To keep this short, the seniors at the company I work at have set up a private VPN, on which you must connect in order to access different company resources. Everyone has their own profiles and secret pins they have to enter in order to connect to their VPN profile. The private company resources deny ALL IPs except for the VPN IP.
I really liked this setup from day 1 and I wanted to get to know how to set up a VPN like this on my own just to learn how to do it, maybe to use it on a side-project someday. Any resources you could point me to?
Thank you for your time!
Setting up a VPN manually on Linux can be a bit of a faff, especially if you’re not clued up on the command line. Personally, I reckon FreeBSD is much more straightforward for this sort of job.
If you fancy doing it properly, why not set up a pfSense or OPNSense firewall appliance at home? Both are based on FreeBSD and come with a tidy web-based graphical interface, so you can dodge the grief of fiddling about with the underlying OS. The hardware (or virtual machine) requirements are laughably low—nothing fancy needed, really.
They’re cracking tools—versatile and completely free. Loads of small businesses, universities, ISPs, and cloud providers use them as firewalls or VPN servers to keep their networks and users secure.

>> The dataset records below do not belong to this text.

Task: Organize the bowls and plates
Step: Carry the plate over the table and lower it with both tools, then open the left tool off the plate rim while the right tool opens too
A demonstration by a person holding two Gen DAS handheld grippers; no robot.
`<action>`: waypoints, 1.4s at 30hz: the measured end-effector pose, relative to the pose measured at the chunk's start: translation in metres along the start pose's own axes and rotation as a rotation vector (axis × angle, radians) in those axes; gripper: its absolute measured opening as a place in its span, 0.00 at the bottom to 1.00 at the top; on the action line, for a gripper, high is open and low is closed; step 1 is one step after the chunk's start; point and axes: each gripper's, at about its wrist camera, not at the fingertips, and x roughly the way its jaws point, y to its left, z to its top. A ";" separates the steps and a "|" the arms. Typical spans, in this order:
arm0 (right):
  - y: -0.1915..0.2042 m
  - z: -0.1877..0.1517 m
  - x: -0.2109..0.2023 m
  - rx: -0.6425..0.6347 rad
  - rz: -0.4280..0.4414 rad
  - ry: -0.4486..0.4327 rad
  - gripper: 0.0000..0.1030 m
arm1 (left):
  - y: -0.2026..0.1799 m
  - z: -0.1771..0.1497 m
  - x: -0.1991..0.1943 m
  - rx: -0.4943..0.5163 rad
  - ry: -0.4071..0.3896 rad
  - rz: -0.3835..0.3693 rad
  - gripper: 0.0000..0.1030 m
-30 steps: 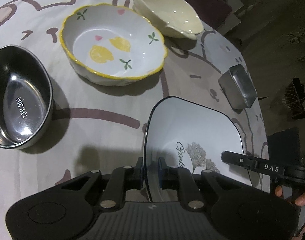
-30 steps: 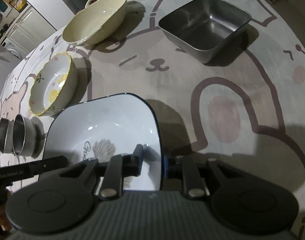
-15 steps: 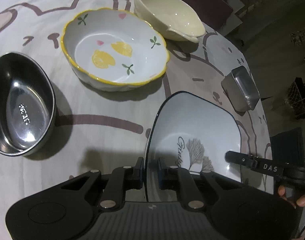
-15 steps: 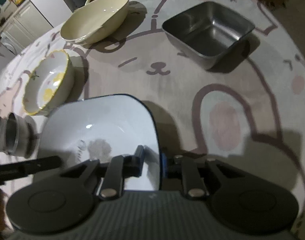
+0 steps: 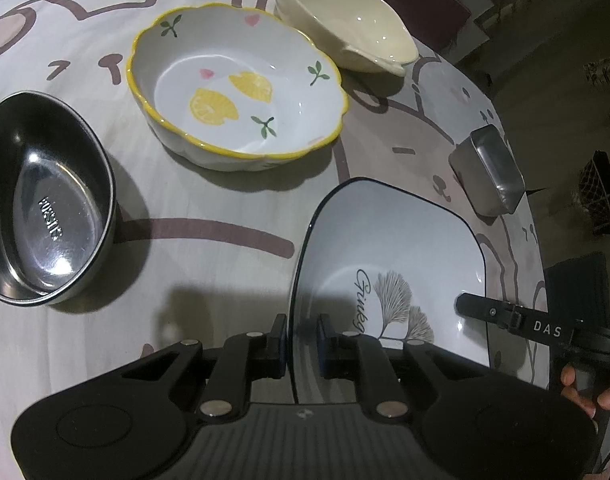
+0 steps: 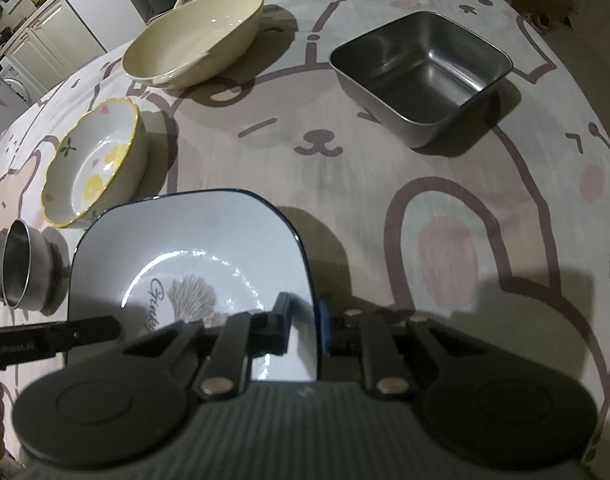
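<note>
the left gripper [image 5: 301,344] has its fingers closed on the left rim of the square white plate [image 5: 389,280], and the right gripper [image 6: 305,320] has its fingers closed on the opposite rim [image 6: 311,280], so the plate hangs between the two, low in both frames. over the last second the plate has travelled forward across the table [image 5: 209,248]: in the left view the lemon-print bowl [image 5: 233,92] now sits nearer the top centre and looks larger, and in the right view the square steel dish [image 6: 421,76] has drawn closer at upper right. the grip itself has not changed. the plate looks lifted clear of the cloth, judging by the shadow under its far edge, though i can't be certain from this angle. it reads as a carry toward a stacking spot, likely the lemon-print bowl or the cream handled dish [image 5: 341,28] beyond it. the round steel bowls [image 5: 45,200] at the left edge stay nested and untouched.
</note>
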 end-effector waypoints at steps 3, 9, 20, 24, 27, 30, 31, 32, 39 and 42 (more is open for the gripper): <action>-0.001 0.001 0.000 0.001 0.004 0.002 0.17 | 0.001 0.000 0.001 0.002 0.004 -0.002 0.15; -0.001 0.000 0.000 0.002 0.007 0.004 0.17 | -0.001 0.001 0.002 0.018 0.013 0.007 0.16; -0.002 -0.002 -0.001 0.001 0.013 0.007 0.15 | -0.004 0.002 -0.002 0.068 0.008 0.036 0.13; 0.000 -0.003 -0.001 0.000 0.011 0.010 0.15 | -0.004 0.002 -0.003 0.075 0.012 0.035 0.13; -0.001 -0.003 -0.001 -0.001 0.010 0.013 0.15 | -0.005 0.001 -0.003 0.083 0.015 0.038 0.13; -0.001 -0.003 0.000 -0.003 0.010 0.019 0.15 | -0.007 0.000 -0.005 0.099 0.011 0.043 0.13; -0.001 -0.003 0.000 -0.004 0.009 0.022 0.15 | -0.008 -0.001 -0.006 0.104 0.010 0.045 0.14; -0.002 -0.003 0.000 -0.006 0.010 0.025 0.15 | -0.008 -0.001 -0.007 0.108 0.010 0.046 0.15; -0.002 -0.009 -0.004 -0.014 0.012 0.028 0.17 | -0.009 -0.008 -0.013 0.129 0.013 0.046 0.31; -0.002 -0.013 -0.008 -0.022 0.014 0.022 0.17 | -0.010 -0.011 -0.017 0.141 0.009 0.050 0.39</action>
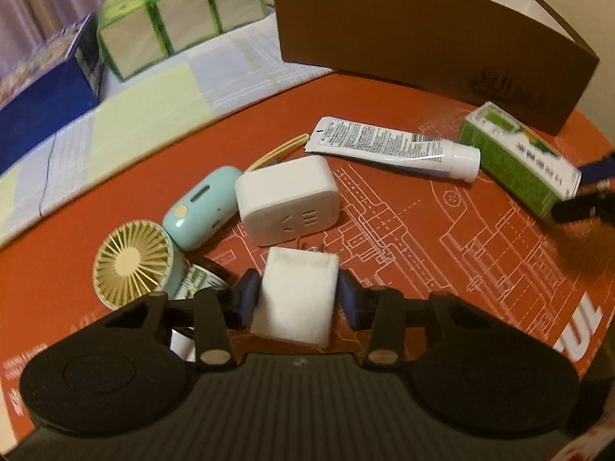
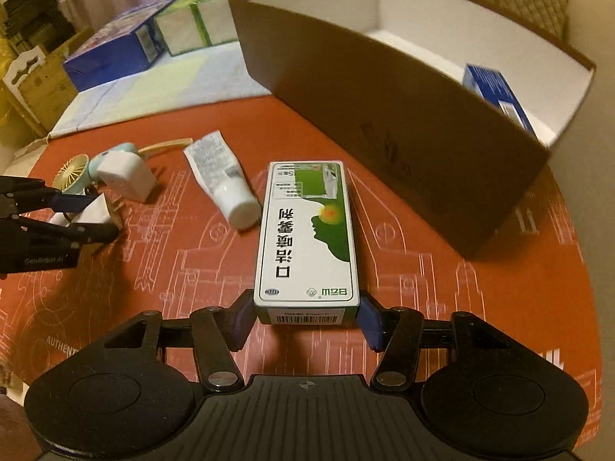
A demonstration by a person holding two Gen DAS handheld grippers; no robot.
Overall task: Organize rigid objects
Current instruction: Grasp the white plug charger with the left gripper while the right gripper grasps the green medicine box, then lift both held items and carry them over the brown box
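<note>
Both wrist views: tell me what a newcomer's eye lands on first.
The green-and-white carton lies on the red mat, its near end between the right tongs. The left tongs flank a small white block in front of a white adapter cube. Behind stands a big brown box, white inside, holding a blue carton.

white block (image 1: 296, 297) upright between blue pads; green-white carton (image 2: 307, 238) flat on red mat (image 2: 442, 307), end between pads
</note>
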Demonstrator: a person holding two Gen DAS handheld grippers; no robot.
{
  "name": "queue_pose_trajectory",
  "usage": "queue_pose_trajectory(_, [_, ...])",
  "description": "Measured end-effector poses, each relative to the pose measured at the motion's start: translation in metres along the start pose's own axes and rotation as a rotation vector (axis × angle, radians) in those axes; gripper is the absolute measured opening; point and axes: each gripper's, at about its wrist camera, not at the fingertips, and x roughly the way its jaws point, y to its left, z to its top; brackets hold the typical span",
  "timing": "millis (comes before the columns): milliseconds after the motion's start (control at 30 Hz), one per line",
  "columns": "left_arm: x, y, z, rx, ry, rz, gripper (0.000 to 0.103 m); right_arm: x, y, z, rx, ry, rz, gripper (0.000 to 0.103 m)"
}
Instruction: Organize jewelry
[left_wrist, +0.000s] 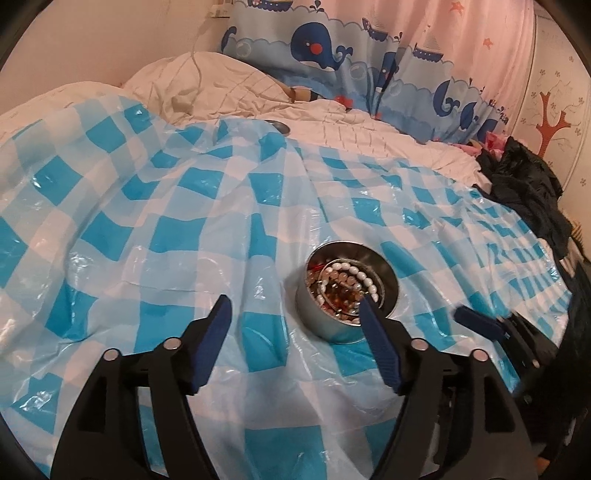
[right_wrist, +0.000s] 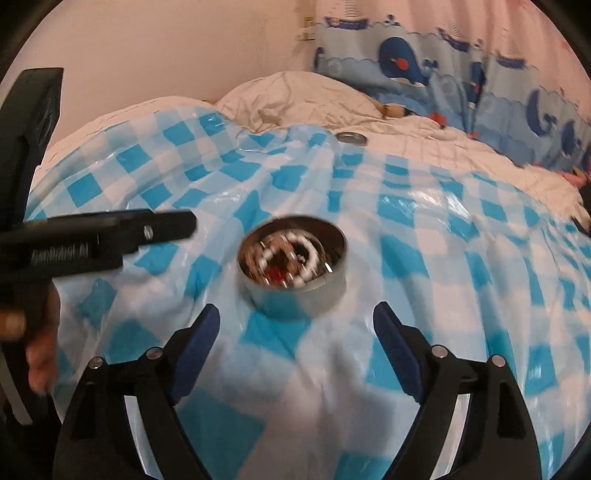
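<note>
A round metal tin (left_wrist: 334, 321) sits on the blue-and-white checked plastic sheet (left_wrist: 147, 229). It holds a white pearl strand (left_wrist: 364, 275) and amber and red beads (left_wrist: 341, 295). My left gripper (left_wrist: 295, 308) is open and empty, its right fingertip in front of the tin's near rim. The right gripper shows at the right edge (left_wrist: 480, 325) of that view. In the right wrist view the tin (right_wrist: 295, 291) lies just ahead of my open, empty right gripper (right_wrist: 295, 317). The tin's lid (right_wrist: 352, 138) lies far back on the sheet.
The sheet covers a bed with white pillows (left_wrist: 207, 81) at the back. A whale-print curtain (left_wrist: 332, 44) hangs behind. Dark clothes (left_wrist: 524, 184) are piled at the right edge. The left gripper's body (right_wrist: 92, 236) and the hand that holds it cross the right wrist view's left side.
</note>
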Motion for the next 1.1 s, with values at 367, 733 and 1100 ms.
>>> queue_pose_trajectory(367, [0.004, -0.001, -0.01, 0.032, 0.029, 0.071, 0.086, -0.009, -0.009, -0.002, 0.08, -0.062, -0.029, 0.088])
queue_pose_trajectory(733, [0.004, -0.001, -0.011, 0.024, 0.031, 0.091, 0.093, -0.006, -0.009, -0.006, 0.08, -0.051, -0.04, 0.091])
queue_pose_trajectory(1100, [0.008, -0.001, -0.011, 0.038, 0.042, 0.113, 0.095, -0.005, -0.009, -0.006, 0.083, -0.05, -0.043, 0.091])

Give OPNSense a look: OPNSense.
Check out the concept of “Zero Trust VPN”. We use perimeter 81 and it’s great.
For a “research” solution, you could use tailscale since it is free. Using their ACL’s you can create zero trust policies by saying “user X has access to IP xxx.xxx.xxx.xxx/32 (or a specific device)”
If your company is whitelisting only the VPN IP, then they probably are using a tunnel where everyone connects to and enters the infrastructure from the same path.
Just read the docs and man pages of WireGuard VPN, it’s a damn good VPN solution which uses modern cryptography, has small codebase and is actually included in the Linux kernel (don’t remember, but I think starting from 5.x kernels).
To play around with the concept and keep it simple you make like Pritunl.
-
Install pritunl-server on a machine in your DMZ
-
Delegate access, accounts, network mapping to your needs, within pritunl admin dashboard.
-
Connect in with pritunl-client, using your accounts downloaded .tar profile and use your pin if you set that up.
-
ping/curl network resources to confirm your connection.
Check out GitHub - trailofbits/algo: Set up a personal VPN in the cloud
Super easy to deploy a VM that is your own configurable VPN that you can tinker with.
Open VPN has this, you can use SSO or Private Key profiles to connect. AWS’s VPN service is essentially this. There are other solutions on the market too like Pulse VPN or Microsoft’s solution, I think it’s built in to Defender.